## Directions
All of the data that follows should be retyped exactly, please, except the pictures.

## Given information
···

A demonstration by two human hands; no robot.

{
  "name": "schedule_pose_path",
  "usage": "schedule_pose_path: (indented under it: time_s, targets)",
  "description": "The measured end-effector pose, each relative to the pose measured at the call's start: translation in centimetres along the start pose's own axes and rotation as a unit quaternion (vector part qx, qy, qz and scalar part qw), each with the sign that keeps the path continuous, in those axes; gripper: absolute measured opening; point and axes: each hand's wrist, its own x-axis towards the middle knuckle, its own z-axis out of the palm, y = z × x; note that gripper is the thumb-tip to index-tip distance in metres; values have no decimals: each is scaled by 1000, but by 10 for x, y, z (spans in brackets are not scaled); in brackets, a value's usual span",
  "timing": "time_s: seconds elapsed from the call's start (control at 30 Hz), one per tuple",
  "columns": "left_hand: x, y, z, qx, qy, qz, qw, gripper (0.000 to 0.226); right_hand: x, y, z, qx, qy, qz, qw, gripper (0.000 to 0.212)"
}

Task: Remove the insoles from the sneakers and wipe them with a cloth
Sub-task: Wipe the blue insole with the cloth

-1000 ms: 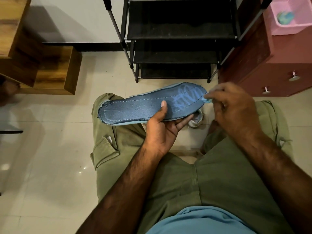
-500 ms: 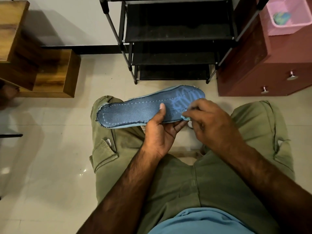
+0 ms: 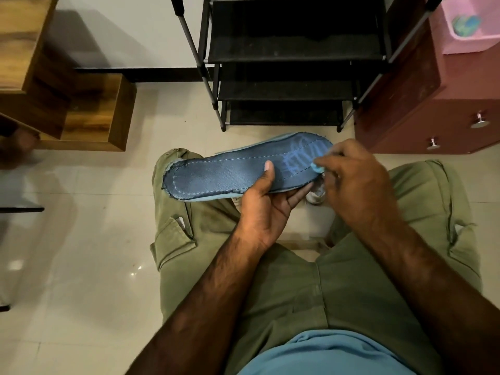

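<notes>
A dark blue insole point(image 3: 230, 171) with stitched edges and a pale printed logo lies across my knees, its heel to the left. My left hand point(image 3: 266, 209) holds it from below, thumb pressed on its top. My right hand point(image 3: 357, 185) pinches a small light blue cloth point(image 3: 317, 167) against the insole's right end, over the logo. Most of the cloth is hidden inside the fingers. A pale sneaker point(image 3: 316, 194) shows only as a sliver on the floor between my knees, under the insole.
A black shoe rack point(image 3: 284, 63) stands straight ahead. A maroon drawer unit point(image 3: 433, 112) with a pink tub point(image 3: 470, 25) on top is at the right. Wooden furniture point(image 3: 89, 115) sits at the left. Glossy tile floor point(image 3: 81, 239) spreads around my legs.
My right hand with the cloth slid from the insole's tip down along its near edge, then back up onto the logo end. My left hand kept its hold.
</notes>
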Motion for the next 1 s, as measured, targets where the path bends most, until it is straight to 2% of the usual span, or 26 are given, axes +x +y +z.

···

## Task solution
A demonstration by two human hands; no robot.

{
  "name": "schedule_pose_path",
  "usage": "schedule_pose_path: (indented under it: time_s, targets)",
  "description": "The measured end-effector pose, each relative to the pose measured at the call's start: translation in centimetres along the start pose's own axes and rotation as a unit quaternion (vector part qx, qy, qz and scalar part qw), each with the sign that keeps the path continuous, in those axes; gripper: absolute measured opening; point and axes: each hand's wrist, its own x-axis towards the middle knuckle, its own z-axis out of the palm, y = z × x; note that gripper is the thumb-tip to index-tip distance in metres; values have no decimals: each is scaled by 1000, but by 10 for x, y, z (spans in brackets are not scaled); in brackets, a value's usual span",
  "timing": "time_s: seconds elapsed from the call's start (control at 30 Hz), one per tuple",
  "columns": "left_hand: x, y, z, qx, qy, qz, qw, gripper (0.000 to 0.226); right_hand: x, y, z, qx, qy, qz, qw, gripper (0.000 to 0.212)"
}

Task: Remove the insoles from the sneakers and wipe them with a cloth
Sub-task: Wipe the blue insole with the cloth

-1000 ms: 
-500 ms: 
+0 ms: 

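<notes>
A dark blue insole point(image 3: 230, 171) with stitched edges and a pale printed logo lies across my knees, its heel to the left. My left hand point(image 3: 266, 209) holds it from below, thumb pressed on its top. My right hand point(image 3: 357, 185) pinches a small light blue cloth point(image 3: 317, 167) against the insole's right end, over the logo. Most of the cloth is hidden inside the fingers. A pale sneaker point(image 3: 316, 194) shows only as a sliver on the floor between my knees, under the insole.
A black shoe rack point(image 3: 284, 63) stands straight ahead. A maroon drawer unit point(image 3: 433, 112) with a pink tub point(image 3: 470, 25) on top is at the right. Wooden furniture point(image 3: 89, 115) sits at the left. Glossy tile floor point(image 3: 81, 239) spreads around my legs.
My right hand with the cloth slid from the insole's tip down along its near edge, then back up onto the logo end. My left hand kept its hold.
</notes>
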Motion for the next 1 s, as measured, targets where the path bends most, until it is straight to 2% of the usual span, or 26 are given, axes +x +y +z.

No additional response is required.